Strong woman # 2 is Lucile, Lady Duff Gordon. She's strong, but not very likable. She only cares for herself.. She survives on Life Boat 1... Did she and her husband bribe the sailors to abandon survivors in the ocean? Did someone in her boat beat off people in the water? Why was her boat so empty? As the trial unfolds, we find out some shocking answers. She also plays a hand in a suicide of a fellow survivor...  Meanwhile, she embroils Tess further into her web and into her upcoming fashion show..

Strong woman # 3: Molly Brown. You've heard of her.. famous for her money, her house in Colorado, her involvement in women's rights. She has a few guest appearances and almost steals the show. When she jumps into a life boat and discovers that not a single sailor in it knows how to row, she rows the boat herself. "Oh, for God's sake." Scrambling forward, Mrs. Brown grabbed an oar and pointed Tess to the one on the other side. "Let's show these cowards what it means to do your job!"

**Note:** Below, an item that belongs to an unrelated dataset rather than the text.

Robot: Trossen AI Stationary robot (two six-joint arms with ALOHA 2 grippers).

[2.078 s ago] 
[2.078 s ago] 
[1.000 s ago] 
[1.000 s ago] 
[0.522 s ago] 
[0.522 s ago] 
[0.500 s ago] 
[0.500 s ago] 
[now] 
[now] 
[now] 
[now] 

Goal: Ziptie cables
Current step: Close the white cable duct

Strong woman # 4: Pinky Wade, girl reporter for the Times. She's got an ailing father at home, is sick and tired of not making equal pay to the male reporters, befriends Tess and gets to the bottom of a lot of BS going on in the Titanic case on the sides.. Namely, she's out to get Lucile. Did I mention she's also involved in the Suffragist movement? Favorite quote from Pinky: "Women gathering, marching, doing anything together makes a lot of men go crazy. They yell and scream and taunt and shake their fists. You know why? They're scared. They're scared we'll actually gain power and force them to change."

A great novel. I have not a single quibble. It was well told, entertaining, had just the right amount of history mixed in with made up drama and above all, it was full of tough women. And it made me think.. what would I do in this situation? Sink or swim? Save myself only or save others too? Do any of us really know how we will act until we face a situation like this? How many men would throw a tablecloth over their heads to pass as a woman in order to get into a life boat?

A thought to munch on: "My mother's advice was always to hold my head up. First time you let it hang, somebody hammers it down further."

Five stars. This one really made an impact on me. I received this in egalley format from netgalley.